/*************************************************************************
* File: InplaceMerge.hh
* Author: Keith Schwarz (htiek@cs.stanford.edu)
*
* An implementation of the fast inplace merge algorithm described by Huang
* and Langston in "Practical In-Place Merging," Communications of the ACM,
* Volume 31, Issue 3, March 1988, pages 348-352.
*
* The algorithm works by splitting the input into sqrt(n) blocks of size
* sqrt(n), choosing one block to use as a buffer, and then merging the
* other blocks together with the buffer as scratch space. The main complexity
* of the algorithm comes from the case where the input is not a perfect
* square in length. When this happens, the input needs to be heavily
* preprocessed into a sequence of blocks that are of suitable size.
*
* A summary of the algorithm is as follows. First, we compute the size of
* each block to be s = ceil(sqrt(n)). Next, we locate the largest s elements
* of the input, which are some combination of the last elements of the two
* sequences to be merged. The paper refers to the group of largest elements
* in the first sequence as A and the group in the second sequence as B.

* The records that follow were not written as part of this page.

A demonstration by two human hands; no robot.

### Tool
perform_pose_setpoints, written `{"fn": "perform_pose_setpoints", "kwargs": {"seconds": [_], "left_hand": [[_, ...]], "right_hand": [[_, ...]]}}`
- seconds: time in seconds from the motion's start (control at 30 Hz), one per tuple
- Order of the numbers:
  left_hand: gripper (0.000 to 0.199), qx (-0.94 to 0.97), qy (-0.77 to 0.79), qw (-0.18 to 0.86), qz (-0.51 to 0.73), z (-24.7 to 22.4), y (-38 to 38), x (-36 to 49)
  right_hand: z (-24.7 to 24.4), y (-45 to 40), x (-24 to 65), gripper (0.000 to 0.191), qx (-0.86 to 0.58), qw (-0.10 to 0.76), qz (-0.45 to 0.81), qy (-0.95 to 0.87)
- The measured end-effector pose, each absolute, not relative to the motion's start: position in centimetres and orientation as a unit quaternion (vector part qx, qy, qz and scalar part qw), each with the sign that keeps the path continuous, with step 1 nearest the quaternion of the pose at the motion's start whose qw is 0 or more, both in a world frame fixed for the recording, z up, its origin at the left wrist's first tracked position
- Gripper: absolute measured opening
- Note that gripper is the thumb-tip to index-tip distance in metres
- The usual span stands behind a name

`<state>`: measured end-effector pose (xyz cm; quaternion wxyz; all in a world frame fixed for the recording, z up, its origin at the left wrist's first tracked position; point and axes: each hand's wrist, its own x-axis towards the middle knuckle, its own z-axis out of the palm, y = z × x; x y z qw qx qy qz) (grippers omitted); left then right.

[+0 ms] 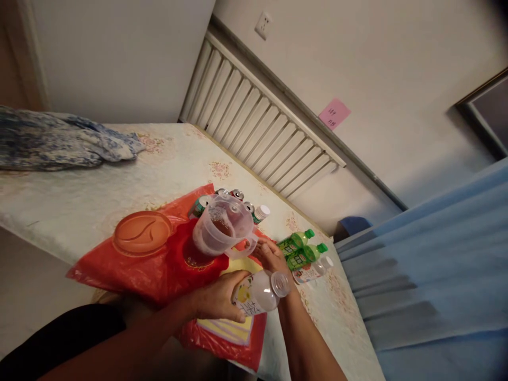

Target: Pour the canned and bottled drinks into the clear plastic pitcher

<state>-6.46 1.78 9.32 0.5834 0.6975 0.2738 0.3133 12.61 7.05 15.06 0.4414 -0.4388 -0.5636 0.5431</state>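
A clear bottle (257, 293) with a yellow-fruit label and an uncapped mouth tilts to the right; my left hand (220, 296) is wrapped round its lower part. Behind it my right hand (272, 254) has its fingers at the handle of a translucent pitcher (210, 233); its grip is partly hidden. Brown liquid and foam show inside the pitcher, which is over a red plastic bag (130, 278). An orange lid (143, 233) lies on the bag, left of the pitcher. Under the bottle a yellow patterned sheet (226, 334) is partly covered.
Several cans (237, 194) and a white-capped bottle (262, 212) stand behind the pitcher. Green bottles (301, 256) and a clear bottle (313, 271) are at the right. Crumpled cloth (67, 143) lies far left on the table (178, 159). A blue curtain (436, 264) hangs at the right.
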Motion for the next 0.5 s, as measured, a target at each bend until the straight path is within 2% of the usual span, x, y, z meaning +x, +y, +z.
{"fn": "perform_pose_setpoints", "kwargs": {"seconds": [0.13, 0.37, 0.5], "left_hand": [[0.076, 0.684, 0.229, 0.623, 0.304, 9.2, 2.0, -6.8], [0.076, 0.704, 0.232, 0.615, 0.271, 9.3, 2.0, -7.9], [0.074, 0.704, 0.215, 0.614, 0.285, 9.4, 2.3, -8.5]], "right_hand": [[15.5, 6.9, 9.8, 0.045, -0.381, 0.422, 0.565, -0.598], [15.0, 7.6, 6.6, 0.050, -0.314, 0.499, 0.574, -0.568], [15.7, 7.9, 5.6, 0.050, -0.324, 0.537, 0.573, -0.527]]}}
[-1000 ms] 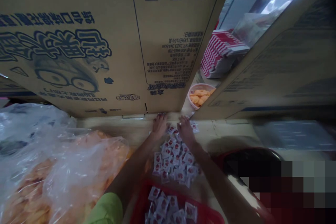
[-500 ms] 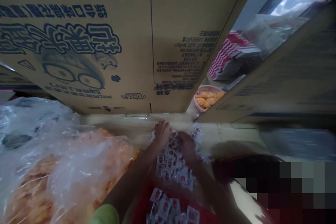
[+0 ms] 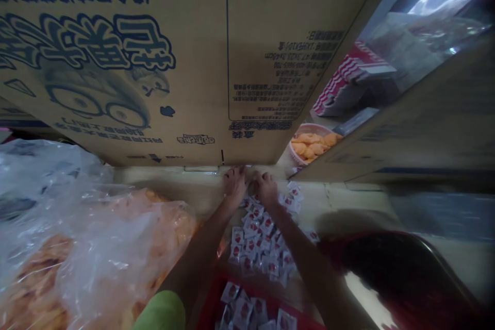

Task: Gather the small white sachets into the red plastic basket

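Note:
Many small white sachets with red marks lie in a loose pile on the pale tabletop. Beyond the pile, close to the foot of a large cardboard box, my left hand has its fingers bent downward and drawn together. My right hand is beside it, fingers curled in toward the left. What either hand pinches is too small and dim to make out. A red tray at the near edge, below my forearms, holds more of these sachets.
The printed cardboard box walls off the far side, and another box stands right. Between them is a pink basket of orange pieces. A clear plastic bag of orange-brown food fills the left. A dark red glossy object lies right.
Both hands have moved away from me, off the sachet pile and up to the box's lower edge. The camera view has shifted slightly, and more of the dark red object shows.

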### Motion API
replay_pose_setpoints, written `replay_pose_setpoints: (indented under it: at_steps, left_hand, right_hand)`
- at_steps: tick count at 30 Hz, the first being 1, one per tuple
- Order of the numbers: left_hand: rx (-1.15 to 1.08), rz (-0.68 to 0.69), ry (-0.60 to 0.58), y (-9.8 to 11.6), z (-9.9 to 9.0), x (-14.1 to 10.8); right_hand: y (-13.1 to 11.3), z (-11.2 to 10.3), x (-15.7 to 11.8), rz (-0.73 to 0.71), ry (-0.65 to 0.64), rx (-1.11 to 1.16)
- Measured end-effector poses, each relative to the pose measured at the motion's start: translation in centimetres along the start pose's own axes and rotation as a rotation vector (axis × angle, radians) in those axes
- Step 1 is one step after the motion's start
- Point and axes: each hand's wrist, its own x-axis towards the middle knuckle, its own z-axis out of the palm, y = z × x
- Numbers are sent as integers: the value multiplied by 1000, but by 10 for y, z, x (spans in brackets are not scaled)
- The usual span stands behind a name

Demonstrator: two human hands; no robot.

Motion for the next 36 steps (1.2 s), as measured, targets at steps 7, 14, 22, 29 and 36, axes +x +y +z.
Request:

* Next, a group of elements C is chosen which directly precedes A and has
* size equal to B, and a group of elements D is chosen which directly precedes
* B and has size K - |B| mod s, where K is the length of either list. The
* reason for this choice is that the second list, with B and D removed, has
* a perfect multiple of s elements. A group F is then chosen at the front
* of the first list with size K mod s, again to make the first list have
* a size multiple of s. The input now looks like this:
*
* F s s s ... s s C A s s s ... s D B
*
* Here, each s refers to an arbitrary block of size s. We ned swap regions
* C and B, which have the same size. This puts B and A next to each other,
* and since they were chosen to be the largest elements of the entire
* sequence, we will treat them together as a buffer block, referred to by
* Z. This is seen here:
*
* F s s s ... s s Z s s s ... s D B
*
* Everything here except for F, D, and B are in their proper place. Without
* any optimizations, we could now correctly sort all of these elements
* in-place in O(n) as follows. First we apply the subroutine described
* below to sort all of the s blocks together, giving us the following
* sequence:
*
* F [all s blocks in sorted order] Z D B
*
* Since |F| < s and |Z| = s, we could then merge F and the sorted sequence
* using Z as a buffer in O(n) time, then repeat this process to merge
* C and B into the sequence as well. However, the paper details several
* optimizations which yield an O(n) algorithm with much smaller runtime
* as follows. Recall that the elements are ordered as follows:
*
* F s s s ... s s Z s s s ... s D B
*
* We begin by merging together the elements of D and B together using Z as
* a temporary buffer. This produces a new group E, as seen here:
*
* F s s s ... s s Z s s s ... s E
*
* At this point we slightly diverge from the original text. Let the first
* block of the second range be G, and then swap that block with the first
* actual block of the first list (H):
*
* F G s s ... s s Z H s ... s E
*
* Notice that F and G have the smallest elements from the range, so if we
* merge the two of them together, the first |F| elements of the result are
* the smallest elements of the entire range. We merge them together
* using the buffer as scratch space, yielding two new groups F' and G',
* as seen here:
*
* F' G' s s ... s s Z H s ... s E
*
* Finally, exchange G' and H to get
*
* F' H s s ... s s Z G' s ... s E
*
* Now, the only parts of this setup that aren't perfect multiples of s are
* F', which we don't need to touch (it's already in the right place), and
* E. Once we've run the subroutine described below, we can merge E into the
* sequence quite easily; we'll see how later.
*
* The core of the algorithm is a block merging step in which all of the
* size-s blocks are merged into sorted order, using a special buffer block
* as scratch space. This buffer must consist of the largest elements of the
* sequence for reasons that will become clearer later on. Thus the input to
* this subroutine looks like this:
*
* s s s ... s Z s ... s s
*
* Where Z is the buffer block. Note that because the input was initially two
* sorted sequences, each of these blocks is sorted in ascending order.
*
* The first step of this algorithm is to swap the buffer to the front of the
* sequence in O(s) time, as seen here:
*
* Z s s s ... s s
*
* Next, we sort the remaining blocks in ascending order by their last element.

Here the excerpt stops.